TASK BRIEF >>
Reproduce the data below word for word, setting aside any picture it holds.

DATASET CONTENT >>
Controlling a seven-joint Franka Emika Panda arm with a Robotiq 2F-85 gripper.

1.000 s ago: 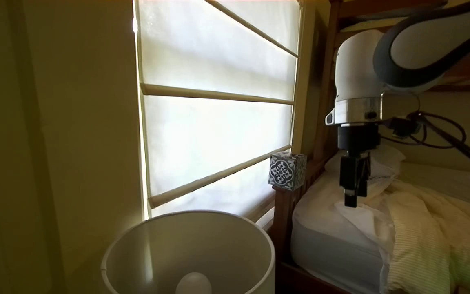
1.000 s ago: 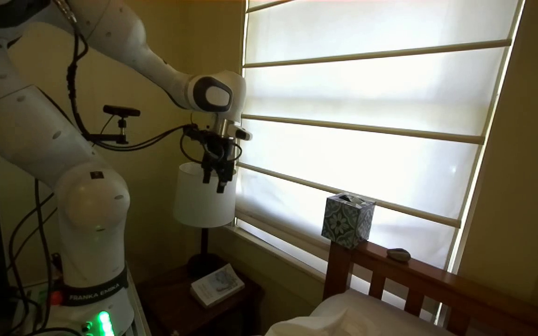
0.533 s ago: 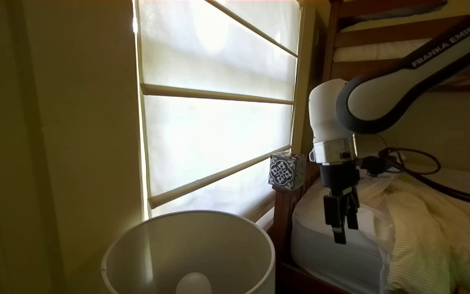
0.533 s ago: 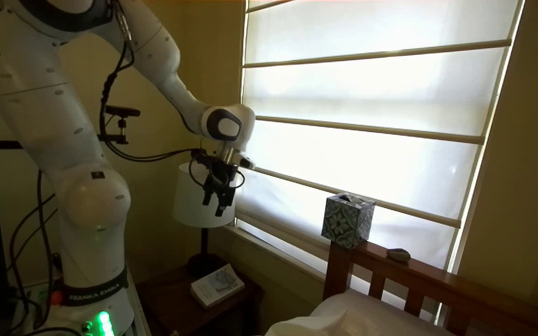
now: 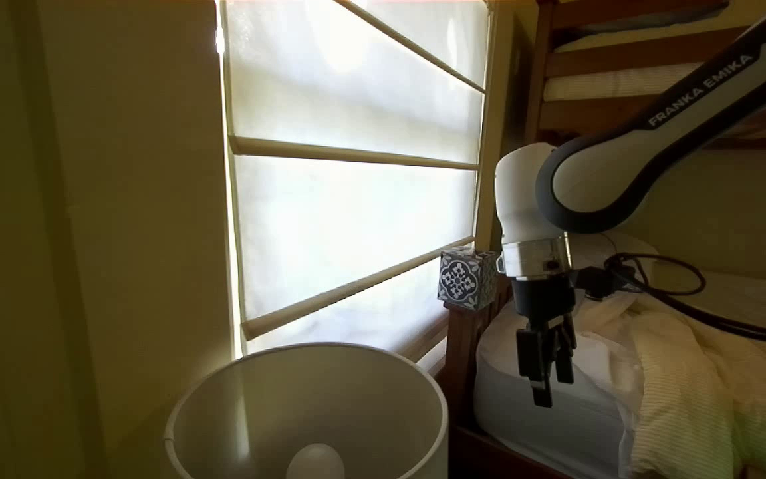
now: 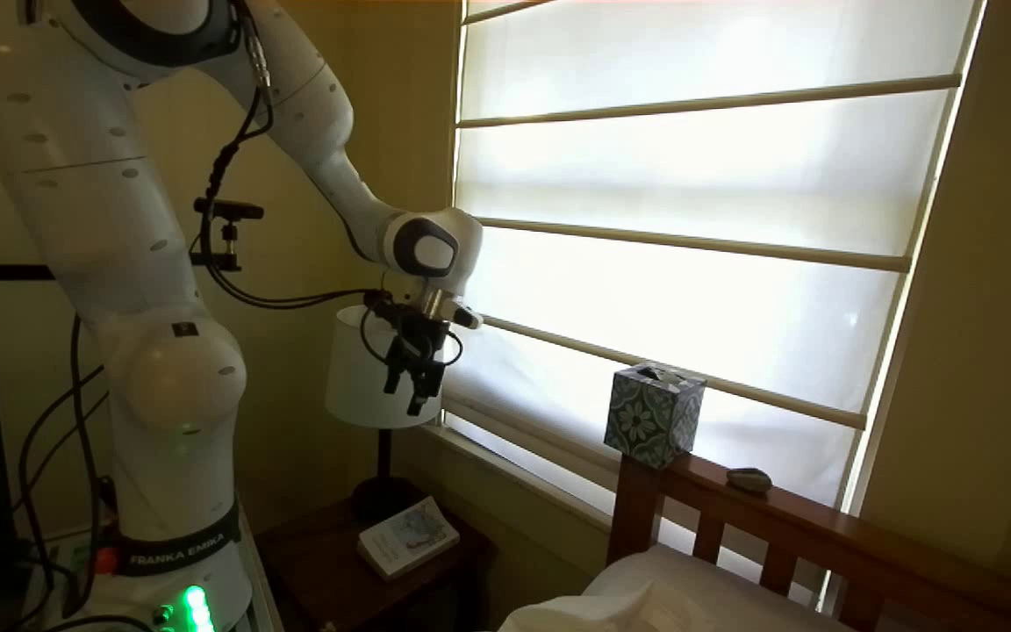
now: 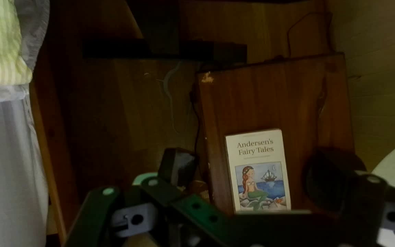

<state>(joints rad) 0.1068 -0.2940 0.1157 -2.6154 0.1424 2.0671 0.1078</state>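
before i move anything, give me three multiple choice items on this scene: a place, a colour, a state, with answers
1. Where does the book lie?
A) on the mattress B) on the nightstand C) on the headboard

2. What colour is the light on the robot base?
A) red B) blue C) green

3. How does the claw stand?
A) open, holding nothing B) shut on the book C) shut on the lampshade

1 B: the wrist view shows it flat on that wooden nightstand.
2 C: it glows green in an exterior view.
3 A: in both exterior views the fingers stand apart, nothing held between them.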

YOUR SOLUTION >>
Controlling a seven-joint Franka Emika Panda arm with a Robotiq 2F-85 gripper.

1.000 s ago: 
1.000 s ago: 
0.533 s ago: 
0.533 s ago: 
now: 
now: 
now: 

<state>(joints rad) 0.1068 -0.2940 0.1157 -2.6154 0.1424 2.0671 0.1078</state>
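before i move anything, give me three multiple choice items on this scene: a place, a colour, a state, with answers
1. Where does the book lie?
A) on the mattress B) on the nightstand C) on the headboard

2. What colour is the light on the robot base?
A) red B) blue C) green

3. How does the claw stand?
A) open, holding nothing B) shut on the book C) shut on the lampshade

1 B: the wrist view shows it flat on that wooden nightstand.
2 C: it glows green in an exterior view.
3 A: in both exterior views the fingers stand apart, nothing held between them.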

Nothing remains to be added to the answer.